### Given material
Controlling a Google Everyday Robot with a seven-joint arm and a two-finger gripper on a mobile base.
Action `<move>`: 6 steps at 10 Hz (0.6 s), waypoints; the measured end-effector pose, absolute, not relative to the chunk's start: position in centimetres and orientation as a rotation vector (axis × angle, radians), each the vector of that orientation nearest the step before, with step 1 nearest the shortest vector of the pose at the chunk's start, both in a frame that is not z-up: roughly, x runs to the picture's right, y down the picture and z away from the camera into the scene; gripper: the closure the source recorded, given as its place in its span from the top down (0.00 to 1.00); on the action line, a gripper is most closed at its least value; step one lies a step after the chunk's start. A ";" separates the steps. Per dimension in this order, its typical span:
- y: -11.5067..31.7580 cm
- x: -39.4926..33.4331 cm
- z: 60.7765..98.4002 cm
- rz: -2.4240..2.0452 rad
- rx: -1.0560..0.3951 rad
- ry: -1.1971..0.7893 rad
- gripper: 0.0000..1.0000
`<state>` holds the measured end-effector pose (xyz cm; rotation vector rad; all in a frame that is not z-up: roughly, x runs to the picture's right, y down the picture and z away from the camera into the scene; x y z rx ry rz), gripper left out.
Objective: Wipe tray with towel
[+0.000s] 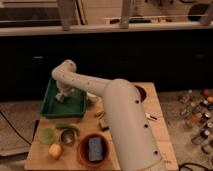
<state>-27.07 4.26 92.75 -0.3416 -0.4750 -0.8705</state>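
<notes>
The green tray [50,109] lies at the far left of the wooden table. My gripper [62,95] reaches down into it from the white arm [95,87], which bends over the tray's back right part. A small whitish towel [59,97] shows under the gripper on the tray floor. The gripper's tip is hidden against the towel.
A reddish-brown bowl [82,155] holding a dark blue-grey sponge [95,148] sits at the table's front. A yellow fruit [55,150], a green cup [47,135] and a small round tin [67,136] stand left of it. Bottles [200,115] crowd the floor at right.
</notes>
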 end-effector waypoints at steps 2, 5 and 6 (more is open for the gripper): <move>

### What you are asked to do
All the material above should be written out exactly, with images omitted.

### Response
Controlling a Google Everyday Robot with a seven-joint arm and a two-finger gripper on a mobile base.
Action `<move>`: 6 steps at 10 Hz (0.6 s), waypoints; the measured end-effector pose, absolute, not relative to the chunk's start: position in centimetres and orientation as a rotation vector (axis × angle, radians), each the vector of that orientation nearest the step before, with step 1 nearest the shortest vector of the pose at the chunk's start, both in a frame that is not z-up: roughly, x runs to the picture's right, y down the picture and z away from the camera into the scene; gripper: the closure the source recorded, given as its place in its span from the top down (0.00 to 1.00); on the action line, a gripper is most closed at its least value; step one lies a step after the chunk's start. A ";" separates the steps. Per dimension in this order, its typical span:
- y: -11.5067..31.7580 cm
- x: -39.4926..33.4331 cm
- z: 60.7765..98.4002 cm
- rz: -2.4240..2.0452 rad
- rx: -1.0560..0.3951 rad
- ry: -1.1971..0.7893 rad
- gripper: 0.0000..1.0000
`<state>` holds the measured end-effector pose (xyz cm; rotation vector rad; all in a frame that is not z-up: roughly, x runs to the picture's right, y down the picture and z away from the camera into the scene; x y z rx ry rz), gripper left out.
Objective: Wipe tray with towel
[+0.000s] 
<state>-27.07 4.26 92.75 -0.3416 -0.4750 -0.8705</state>
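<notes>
The green tray [50,109] lies at the far left of the wooden table. My gripper [62,95] reaches down into it from the white arm [95,87], which bends over the tray's back right part. A small whitish towel [59,97] shows under the gripper on the tray floor. The gripper's tip is hidden against the towel.
A reddish-brown bowl [82,155] holding a dark blue-grey sponge [95,148] sits at the table's front. A yellow fruit [55,150], a green cup [47,135] and a small round tin [67,136] stand left of it. Bottles [200,115] crowd the floor at right.
</notes>
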 end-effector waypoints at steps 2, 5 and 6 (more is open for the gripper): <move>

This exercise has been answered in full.